▸ Exercise details
In the listing below, locate the line containing "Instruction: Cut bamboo" and the line containing "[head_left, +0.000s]". Output both of them and every line between, exactly as written, and nothing more.

---+---

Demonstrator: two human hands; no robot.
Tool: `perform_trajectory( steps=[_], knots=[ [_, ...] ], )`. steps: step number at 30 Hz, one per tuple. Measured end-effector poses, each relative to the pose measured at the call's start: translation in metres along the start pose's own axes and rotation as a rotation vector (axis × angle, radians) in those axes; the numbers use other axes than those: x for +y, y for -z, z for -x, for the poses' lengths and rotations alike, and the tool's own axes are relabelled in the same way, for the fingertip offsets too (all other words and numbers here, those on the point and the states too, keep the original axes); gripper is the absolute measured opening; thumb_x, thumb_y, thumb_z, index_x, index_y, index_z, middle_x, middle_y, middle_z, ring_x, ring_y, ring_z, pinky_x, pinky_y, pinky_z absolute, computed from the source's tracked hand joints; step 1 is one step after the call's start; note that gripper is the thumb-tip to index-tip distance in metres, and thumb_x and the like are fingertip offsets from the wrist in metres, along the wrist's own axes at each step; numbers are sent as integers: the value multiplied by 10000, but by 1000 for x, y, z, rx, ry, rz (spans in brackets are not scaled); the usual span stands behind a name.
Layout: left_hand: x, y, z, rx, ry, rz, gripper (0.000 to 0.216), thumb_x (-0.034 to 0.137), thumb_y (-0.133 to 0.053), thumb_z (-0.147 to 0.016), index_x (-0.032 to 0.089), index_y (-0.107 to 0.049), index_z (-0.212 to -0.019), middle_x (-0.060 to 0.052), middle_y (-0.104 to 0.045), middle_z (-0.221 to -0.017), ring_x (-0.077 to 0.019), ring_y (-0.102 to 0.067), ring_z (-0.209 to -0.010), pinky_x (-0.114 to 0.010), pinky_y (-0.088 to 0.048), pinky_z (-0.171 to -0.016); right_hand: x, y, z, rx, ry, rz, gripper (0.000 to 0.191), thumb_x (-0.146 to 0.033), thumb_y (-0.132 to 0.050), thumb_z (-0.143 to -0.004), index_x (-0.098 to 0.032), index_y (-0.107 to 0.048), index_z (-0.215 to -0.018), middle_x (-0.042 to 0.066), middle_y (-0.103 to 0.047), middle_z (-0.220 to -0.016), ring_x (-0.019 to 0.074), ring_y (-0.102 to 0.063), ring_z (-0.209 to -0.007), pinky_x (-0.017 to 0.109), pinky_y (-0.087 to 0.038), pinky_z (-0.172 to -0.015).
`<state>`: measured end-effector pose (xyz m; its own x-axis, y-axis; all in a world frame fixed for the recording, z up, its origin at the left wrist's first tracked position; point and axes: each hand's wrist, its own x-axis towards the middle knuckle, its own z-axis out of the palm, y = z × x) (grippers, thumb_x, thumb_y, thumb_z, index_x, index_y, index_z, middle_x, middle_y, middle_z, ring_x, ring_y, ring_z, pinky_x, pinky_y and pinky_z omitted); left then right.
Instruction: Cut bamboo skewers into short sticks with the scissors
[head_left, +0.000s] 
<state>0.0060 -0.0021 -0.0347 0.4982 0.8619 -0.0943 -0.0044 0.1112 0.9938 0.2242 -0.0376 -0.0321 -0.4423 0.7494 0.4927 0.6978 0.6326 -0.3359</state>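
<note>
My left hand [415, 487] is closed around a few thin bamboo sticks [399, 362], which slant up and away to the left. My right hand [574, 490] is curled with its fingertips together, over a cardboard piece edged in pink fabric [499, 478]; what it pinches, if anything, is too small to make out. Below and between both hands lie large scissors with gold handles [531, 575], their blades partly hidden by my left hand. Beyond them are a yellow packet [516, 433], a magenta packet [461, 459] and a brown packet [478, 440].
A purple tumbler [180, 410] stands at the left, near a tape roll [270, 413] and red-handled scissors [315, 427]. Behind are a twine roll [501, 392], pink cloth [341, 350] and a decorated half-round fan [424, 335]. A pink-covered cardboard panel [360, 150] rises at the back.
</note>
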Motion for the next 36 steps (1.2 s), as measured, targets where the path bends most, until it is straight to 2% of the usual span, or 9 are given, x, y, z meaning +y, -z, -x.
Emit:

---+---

▸ Written response
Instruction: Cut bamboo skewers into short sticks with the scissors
[head_left, +0.000s] 

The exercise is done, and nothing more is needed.